• _Problem requirements_
Everything from the line with "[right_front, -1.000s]" to the end of the data is to be retyped exactly, and nothing else.

★ ★ ★

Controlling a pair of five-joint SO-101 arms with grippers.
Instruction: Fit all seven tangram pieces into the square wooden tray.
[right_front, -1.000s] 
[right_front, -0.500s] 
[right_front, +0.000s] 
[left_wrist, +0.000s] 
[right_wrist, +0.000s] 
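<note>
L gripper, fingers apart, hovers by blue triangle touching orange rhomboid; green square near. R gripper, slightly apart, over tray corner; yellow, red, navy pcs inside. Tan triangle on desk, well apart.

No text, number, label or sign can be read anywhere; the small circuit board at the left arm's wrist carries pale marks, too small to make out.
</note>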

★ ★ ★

• _Answer space_
[right_front, -1.000s] 
[right_front, -0.500s] 
[right_front, +0.000s] 
[left_wrist, +0.000s] 
[right_wrist, +0.000s] 
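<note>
L gripper, fingers apart, hovers by blue triangle touching orange rhomboid; green square near. R gripper, slightly apart, over tray corner; yellow, red, navy pcs inside. Tan triangle on desk, well apart.

No text, number, label or sign can be read anywhere; the small circuit board at the left arm's wrist carries pale marks, too small to make out.
</note>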

The given output is complete.